The following is a passage from Bill Pennington's book, “Billy Martin: Baseball's Flawed Genius,” which I'm thoroughly enjoying. It's indicative of just how much we don't see during a baseball game; and how much some people do see:
The Dodgers manager was Billy's mentor from the 1949 Oakland Oaks, Charlie Dressen, who had taught Billy many of his sign-stealing secrets. In the top of the fifth inning [of Game 4 of the 1952 World Series], with the Yankees ahead 1–0, the Dodgers had runners at second and third with one out and pitcher Joe Black at the plate.

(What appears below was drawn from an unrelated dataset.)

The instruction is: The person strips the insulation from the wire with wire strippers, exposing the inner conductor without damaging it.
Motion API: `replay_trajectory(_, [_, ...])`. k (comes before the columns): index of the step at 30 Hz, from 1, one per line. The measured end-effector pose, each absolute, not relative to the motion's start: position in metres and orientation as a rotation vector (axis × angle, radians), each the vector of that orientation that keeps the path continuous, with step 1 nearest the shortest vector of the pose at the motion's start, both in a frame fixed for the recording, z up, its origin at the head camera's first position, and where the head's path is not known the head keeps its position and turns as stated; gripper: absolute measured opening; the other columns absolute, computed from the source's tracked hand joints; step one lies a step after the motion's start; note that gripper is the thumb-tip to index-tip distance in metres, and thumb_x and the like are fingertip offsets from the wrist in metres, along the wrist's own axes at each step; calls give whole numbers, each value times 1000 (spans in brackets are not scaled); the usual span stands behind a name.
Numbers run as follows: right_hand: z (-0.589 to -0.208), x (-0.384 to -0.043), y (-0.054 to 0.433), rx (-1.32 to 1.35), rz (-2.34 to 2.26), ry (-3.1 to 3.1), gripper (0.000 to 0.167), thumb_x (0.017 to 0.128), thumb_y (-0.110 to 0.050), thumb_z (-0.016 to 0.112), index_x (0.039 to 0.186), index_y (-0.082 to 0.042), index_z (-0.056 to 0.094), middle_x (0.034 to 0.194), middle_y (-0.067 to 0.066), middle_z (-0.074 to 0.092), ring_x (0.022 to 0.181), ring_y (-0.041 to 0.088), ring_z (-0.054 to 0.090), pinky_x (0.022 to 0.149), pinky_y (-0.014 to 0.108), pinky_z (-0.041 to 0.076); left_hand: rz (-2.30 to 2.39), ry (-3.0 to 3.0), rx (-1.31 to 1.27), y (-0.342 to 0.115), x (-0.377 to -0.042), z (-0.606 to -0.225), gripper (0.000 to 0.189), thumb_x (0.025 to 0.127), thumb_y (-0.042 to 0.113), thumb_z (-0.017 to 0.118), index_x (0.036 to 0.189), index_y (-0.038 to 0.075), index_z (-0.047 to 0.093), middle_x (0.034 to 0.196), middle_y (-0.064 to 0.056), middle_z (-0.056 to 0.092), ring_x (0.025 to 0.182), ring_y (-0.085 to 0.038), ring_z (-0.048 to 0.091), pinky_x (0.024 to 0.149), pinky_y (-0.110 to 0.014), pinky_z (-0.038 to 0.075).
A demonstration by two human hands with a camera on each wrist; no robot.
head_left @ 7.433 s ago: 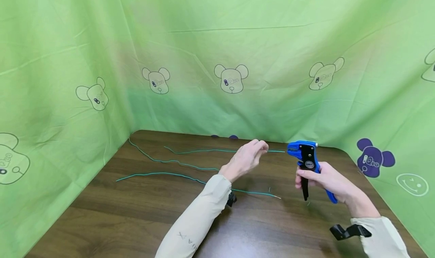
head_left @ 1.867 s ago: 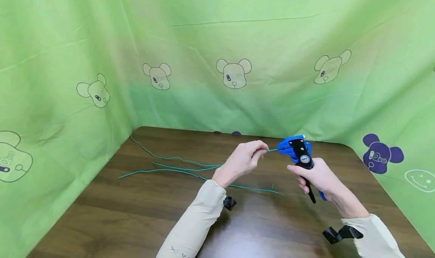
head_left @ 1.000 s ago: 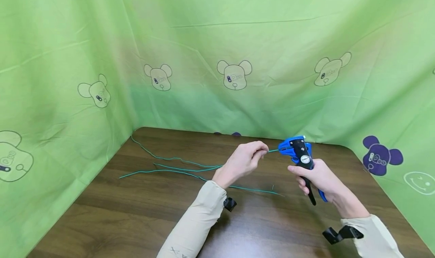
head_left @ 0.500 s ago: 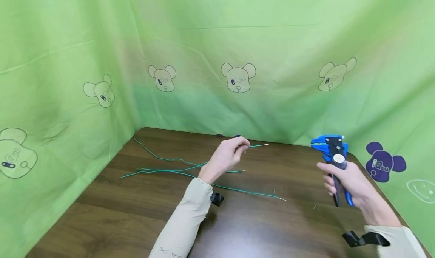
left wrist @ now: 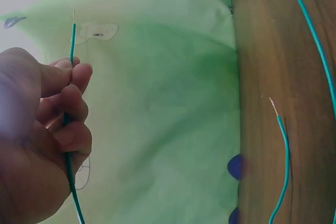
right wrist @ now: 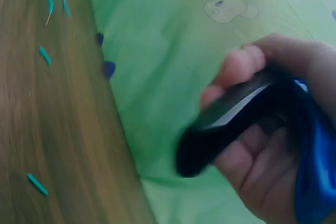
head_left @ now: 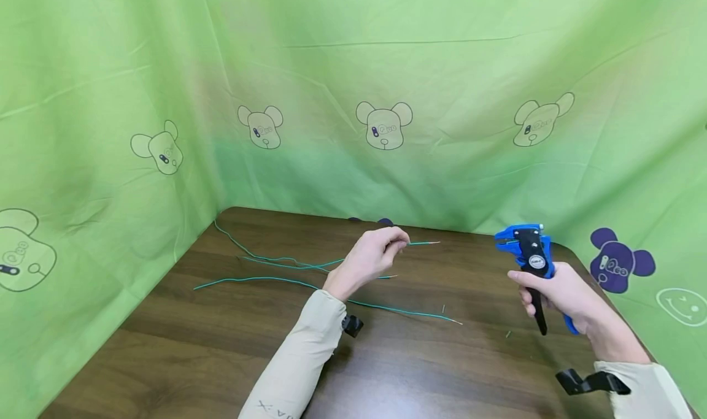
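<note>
My left hand (head_left: 367,256) pinches a thin green wire (head_left: 418,243) between thumb and fingers, above the table. In the left wrist view, bare metal shows at the tip of that wire (left wrist: 72,43), which runs down through the curled fingers. My right hand (head_left: 569,296) grips a blue and black wire stripper (head_left: 531,247) by its handles. The stripper's jaws point left, apart from the wire, with a gap between them. In the right wrist view only the handles (right wrist: 223,124) show, blurred; the head is out of view.
Two more green wires lie on the wooden table (head_left: 182,357); the nearer wire (head_left: 265,278) and another wire (left wrist: 286,156) have bare ends. Short green insulation scraps (right wrist: 37,184) lie toward the right. A green patterned curtain (head_left: 331,180) surrounds the table's back and sides.
The wire stripper has come off the wire and moved right. My left hand has moved left with the wire, whose end, earlier inside the stripper's jaws, now shows bare metal.
</note>
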State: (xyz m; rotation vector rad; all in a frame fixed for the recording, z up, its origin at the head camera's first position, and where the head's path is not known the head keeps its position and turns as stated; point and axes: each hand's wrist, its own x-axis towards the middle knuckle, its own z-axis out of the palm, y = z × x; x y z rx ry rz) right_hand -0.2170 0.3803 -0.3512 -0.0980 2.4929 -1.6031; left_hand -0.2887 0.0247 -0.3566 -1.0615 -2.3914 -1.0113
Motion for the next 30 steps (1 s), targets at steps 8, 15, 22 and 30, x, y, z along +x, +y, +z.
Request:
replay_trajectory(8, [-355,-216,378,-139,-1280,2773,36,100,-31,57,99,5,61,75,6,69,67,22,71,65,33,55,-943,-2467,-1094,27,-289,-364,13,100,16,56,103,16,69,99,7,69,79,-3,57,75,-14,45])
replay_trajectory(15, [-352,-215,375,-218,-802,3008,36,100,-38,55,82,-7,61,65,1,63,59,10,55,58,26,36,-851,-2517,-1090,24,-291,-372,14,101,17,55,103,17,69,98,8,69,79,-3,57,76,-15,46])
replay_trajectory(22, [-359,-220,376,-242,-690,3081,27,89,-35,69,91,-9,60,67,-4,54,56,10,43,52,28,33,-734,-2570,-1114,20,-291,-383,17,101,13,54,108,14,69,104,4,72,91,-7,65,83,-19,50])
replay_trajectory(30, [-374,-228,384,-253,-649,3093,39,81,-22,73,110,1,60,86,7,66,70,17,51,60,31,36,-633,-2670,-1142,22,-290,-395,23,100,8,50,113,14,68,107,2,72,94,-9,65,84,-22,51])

Dressen, as he had been in Oakland, was also the Dodgers' third-base coach. From his position at second base, Billy watched closely as Dressen flashed a flurry of signals at Black. Dressen's tempo and movements in the coach's box quickened, which Dressen—watching opposing managers—had always said was a tip-off that some kind of play was on. Sizing up the situation, Billy suspected a suicide squeeze and got Yogi Berra's attention behind the plate. He made a fist, turned his hand upside down, and waved it slightly—the sign for a pitchout. Berra crouched and made the same signal to Yankees pitcher Allie Reynolds.
The pitch was appropriately wide of the plate, and Black could not reach it with his bat as he attempted to bunt. Berra then easily tagged out the Dodgers' Andy Pafko, who had dashed toward home plate on the pitch. The suicide squeeze had failed. The Dodgers never scored in the game, losing 2–0.
“Tell me another player who would have seen that?” Stengel asked reporters afterward. “That's why he's my winner.”
Stengel and his winner, with a couple of schmoes in the background.